Of course, Schaz was designed for this kind of flying, not to mention well used to my proclivities, and they weren’t—they had to slow considerably and fight the gravity to make the drop, and the Preacher picked off two more with the rear turret as they tried. I whipped us through the curves of the canyon, pushing Schaz’s speed past the point where the Pax’s reflexes—any reflexes other than mine, really—would allow them to keep up with us, at least not with any degree of safety, as one of them learned when they tried to bank too fast and smashed nose first into the wall.
The rim of the canyon was exploding around us, half-collapsing from the impact of the tracking missiles that couldn’t quite follow either, and the debris would only make it harder for our pursuit craft. All in all, it was not good to be on our tail just then.
“Those two ships in orbit are still drawing down a bead on us,” Schaz warned. “We need to—”
“On it,” I promised, still hugging the curves of the canyon. We hit a wider area and I shifted power around the ship again, then pulled back on the stick as hard as I could, driving the craft upward into a tight climb—the cockpit filled with the spread of the stars like a river filling the canyon rim as the rock walls opened up above us and my HUD locked on to the two Pax ships in orbit, feeding the targeting information to S
chaz, who fed it to the forward missile banks, which opened up with everything we had—half a hundred missiles firing one after the other even as I kept us in the climb.
I never let go of the stick, timing our arc so that almost as soon as the banks were empty we were plummeting back toward the moon’s surface, a web of blue laser fire lashing out around us as Schaz cut down the enemy’s missiles struggling to track our sudden deviation in course and fight their way through the gravity well at the same time.
I cut the engines entirely for just a moment, letting gravity continue to carry us downward and further confusing the enemy’s tracking, then pushed the throttle to full, aiming directly for the pack of Pax ships that had been struggling to make the same loop.
Surprise, motherfuckers.
I opened up with the forward guns—a mixture of ballistic rounds and stuttered laser fire—and tore through them, blasting through their remains before I dropped us back low, making for the canyon again.
“Three down!” Schaz reported excitedly. “At least three more badly damaged—”
“One more down,” the Preacher reported, pinpointing the craft as we passed with the same sniper’s accuracy she’d used on the tower. “Nice flying.” She even managed to not sound quite so begrudging with her compliment. “One more winged, he’s not—he couldn’t pull up, hit the surface, that’s another one out of the fight.”

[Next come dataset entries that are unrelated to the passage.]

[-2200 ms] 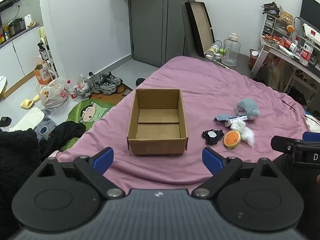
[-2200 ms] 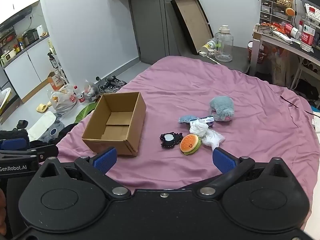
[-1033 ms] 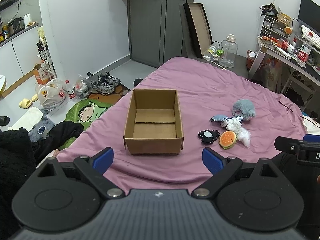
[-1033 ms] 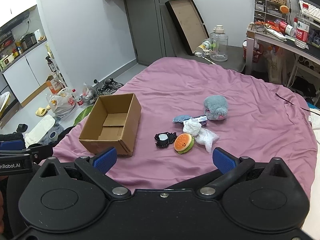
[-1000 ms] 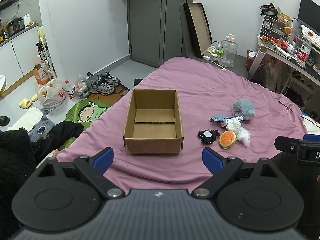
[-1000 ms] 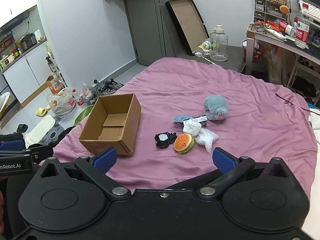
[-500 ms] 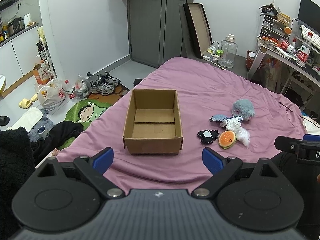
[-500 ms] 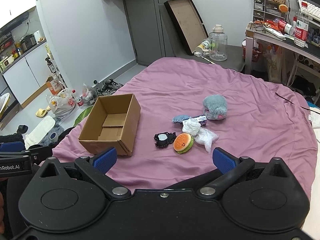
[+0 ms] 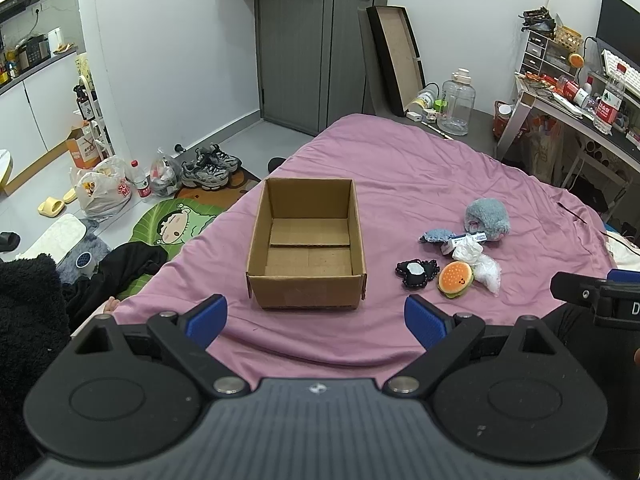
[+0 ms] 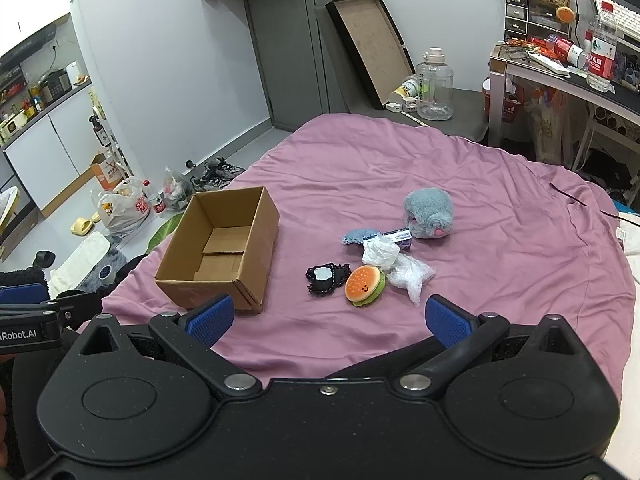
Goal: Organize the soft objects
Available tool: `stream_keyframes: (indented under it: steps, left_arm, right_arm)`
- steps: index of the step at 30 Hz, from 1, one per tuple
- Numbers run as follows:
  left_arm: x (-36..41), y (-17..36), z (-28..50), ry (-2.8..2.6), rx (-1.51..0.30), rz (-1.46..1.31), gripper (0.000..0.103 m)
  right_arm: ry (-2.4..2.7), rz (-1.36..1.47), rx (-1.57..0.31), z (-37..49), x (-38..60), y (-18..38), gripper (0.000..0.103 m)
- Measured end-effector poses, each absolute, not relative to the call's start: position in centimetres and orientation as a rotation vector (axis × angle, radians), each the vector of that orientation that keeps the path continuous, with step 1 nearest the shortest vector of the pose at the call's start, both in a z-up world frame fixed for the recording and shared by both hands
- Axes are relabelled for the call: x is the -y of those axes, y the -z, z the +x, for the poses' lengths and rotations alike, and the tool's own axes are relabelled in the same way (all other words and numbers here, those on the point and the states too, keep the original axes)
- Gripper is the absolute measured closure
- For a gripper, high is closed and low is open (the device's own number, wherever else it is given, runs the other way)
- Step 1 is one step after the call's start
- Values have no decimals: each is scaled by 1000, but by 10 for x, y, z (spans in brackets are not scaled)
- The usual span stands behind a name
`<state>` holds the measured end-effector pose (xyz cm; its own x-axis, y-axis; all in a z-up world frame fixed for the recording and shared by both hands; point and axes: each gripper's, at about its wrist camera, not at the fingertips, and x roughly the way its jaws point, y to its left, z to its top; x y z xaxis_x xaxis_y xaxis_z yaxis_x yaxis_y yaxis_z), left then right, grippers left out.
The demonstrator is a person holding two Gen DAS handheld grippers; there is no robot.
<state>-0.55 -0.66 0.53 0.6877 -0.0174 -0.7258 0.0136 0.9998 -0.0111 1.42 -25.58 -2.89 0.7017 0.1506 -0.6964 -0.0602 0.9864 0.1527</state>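
The left gripper (image 9: 316, 316) is held with its blue-padded fingers (image 9: 206, 320) spread wide apart and nothing between them, above the near edge of the bed. The right gripper (image 10: 328, 318) is likewise spread wide and empty, and its black body is seen at the right border of the left wrist view.

Straight ahead of the left gripper, an open brown cardboard box (image 9: 306, 244) is set upright on the wrinkled mauve bedsheet (image 9: 420, 168), its inside bare. A strip of bare sheet is left between the box's near wall and the fingertips.

To the right of the box, apart from it, a small cluster is laid out: a black frilled fabric piece with a white centre (image 10: 326, 276), a round plush hamburger toy (image 10: 364, 284) just beside it, a crumpled clear plastic bag (image 10: 408, 272) touching the hamburger, a grey furry plush toy (image 10: 430, 214) farther back, and a small blue knitted piece (image 10: 356, 236) beside a white-and-blue tube (image 10: 396, 236).

Wide bare sheet is seen beyond the cluster and to its right, up to the bed's far edge.
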Motion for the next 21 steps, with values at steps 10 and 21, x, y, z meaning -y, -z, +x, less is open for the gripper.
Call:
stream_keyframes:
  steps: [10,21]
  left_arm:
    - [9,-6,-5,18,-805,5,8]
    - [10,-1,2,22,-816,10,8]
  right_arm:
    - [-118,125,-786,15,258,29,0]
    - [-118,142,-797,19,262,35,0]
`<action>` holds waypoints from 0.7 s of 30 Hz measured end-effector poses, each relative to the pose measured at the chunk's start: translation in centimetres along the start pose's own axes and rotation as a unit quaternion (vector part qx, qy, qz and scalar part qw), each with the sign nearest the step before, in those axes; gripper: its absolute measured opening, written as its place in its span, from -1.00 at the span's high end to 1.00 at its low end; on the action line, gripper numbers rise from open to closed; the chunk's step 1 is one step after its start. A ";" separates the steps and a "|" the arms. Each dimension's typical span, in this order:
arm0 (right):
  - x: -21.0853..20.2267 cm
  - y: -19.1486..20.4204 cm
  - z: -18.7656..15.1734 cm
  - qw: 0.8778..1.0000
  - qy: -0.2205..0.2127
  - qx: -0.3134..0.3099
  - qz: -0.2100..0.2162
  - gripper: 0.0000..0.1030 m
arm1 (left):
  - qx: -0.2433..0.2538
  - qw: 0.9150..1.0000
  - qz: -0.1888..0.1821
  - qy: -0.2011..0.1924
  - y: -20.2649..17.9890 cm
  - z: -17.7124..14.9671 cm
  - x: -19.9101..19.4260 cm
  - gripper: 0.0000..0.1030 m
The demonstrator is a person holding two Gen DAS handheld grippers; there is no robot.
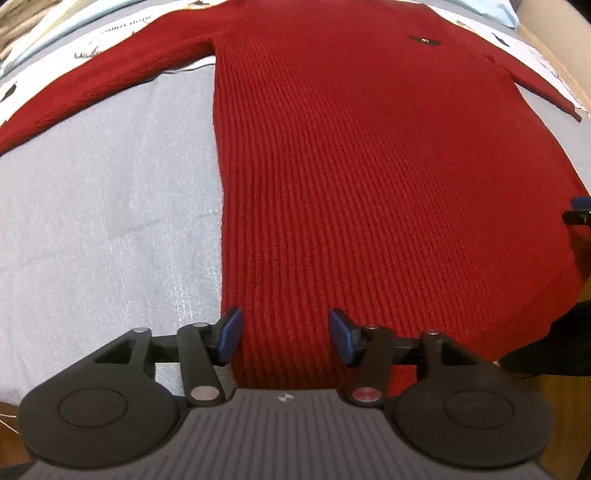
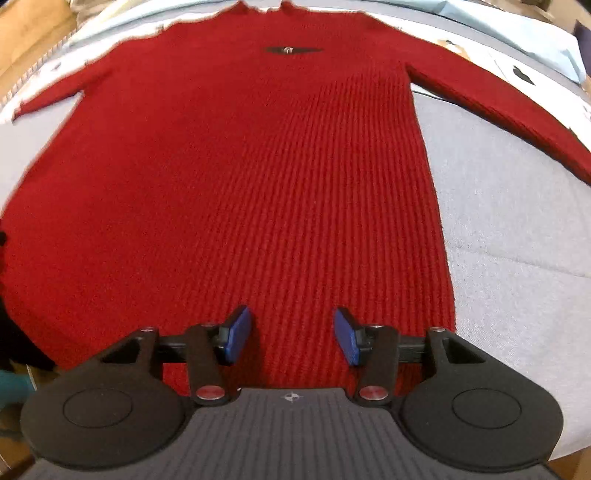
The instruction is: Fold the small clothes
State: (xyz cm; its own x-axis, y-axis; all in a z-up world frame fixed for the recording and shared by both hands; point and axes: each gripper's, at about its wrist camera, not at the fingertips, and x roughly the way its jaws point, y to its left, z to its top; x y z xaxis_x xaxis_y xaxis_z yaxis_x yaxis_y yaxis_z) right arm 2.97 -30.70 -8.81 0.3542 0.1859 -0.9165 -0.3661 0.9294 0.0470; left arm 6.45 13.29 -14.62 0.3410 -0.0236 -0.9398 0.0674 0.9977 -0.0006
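Note:
A red ribbed knit sweater [image 1: 369,177] lies flat, face up, on a grey bed cover [image 1: 103,206], sleeves spread to both sides, a small dark logo [image 1: 424,40] on the chest. My left gripper [image 1: 286,338] is open and empty over the hem near the sweater's left edge. In the right wrist view the same sweater [image 2: 240,177] fills the frame, and my right gripper [image 2: 292,338] is open and empty over the hem near its right edge. The right gripper's tip shows at the far right of the left wrist view [image 1: 580,212].
The grey cover [image 2: 517,240] extends beside the sweater on both sides. A printed light-blue sheet [image 1: 110,29] lies beyond the sleeves. A wooden bed frame [image 2: 26,33] shows at the far corners. The bed's near edge runs just under both grippers.

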 end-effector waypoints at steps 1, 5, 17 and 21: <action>-0.1 0.2 0.1 1.000 -0.001 -0.001 -0.001 -0.10 | -0.004 1.000 0.005 -0.008 0.0 0.2 -0.2 -0.24; 0.5 -0.9 2.7 1.000 -0.011 0.007 -0.006 -0.10 | -0.042 0.996 0.028 -0.068 0.8 1.1 -1.8 -0.26; -2.0 -1.4 10.2 0.988 -0.147 0.035 0.007 -0.10 | -0.046 0.961 0.100 -0.255 -1.8 3.9 -11.0 -0.44; -4.1 -1.4 12.8 0.981 -0.191 0.042 0.012 -0.10 | -0.052 0.951 0.115 -0.281 -2.1 7.0 -13.8 -0.44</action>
State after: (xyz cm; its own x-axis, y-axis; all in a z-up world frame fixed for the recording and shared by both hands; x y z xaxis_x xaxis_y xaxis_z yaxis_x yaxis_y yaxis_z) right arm 13.07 -28.67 -0.02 0.6493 0.2985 -0.6995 -0.3117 0.9434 0.1133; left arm 8.17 11.08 0.72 0.7844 0.1956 -0.5886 -0.1535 0.9807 0.1214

“The rest are pulling onto our tail again,” Scheherazade said as once again the canyon swallowed us up. “Do we really have to do the next step of the plan? Couldn’t we just—”
“Won’t work a second time.” I shook my head. “The Pax are dumb, but they’re not that dumb. How about the ships in orbit?”
“They’ve broken off into evasive maneuvers, but it’s only a matter of time. You fired a great deal of missiles at them—at least a few will get through their countermeasures. Let’s just hope we don’t need missiles on the trip home.”
“You think it was overkill?”
“I think it worked,” Schaz said, diplomatically. “Let’s leave it at that.”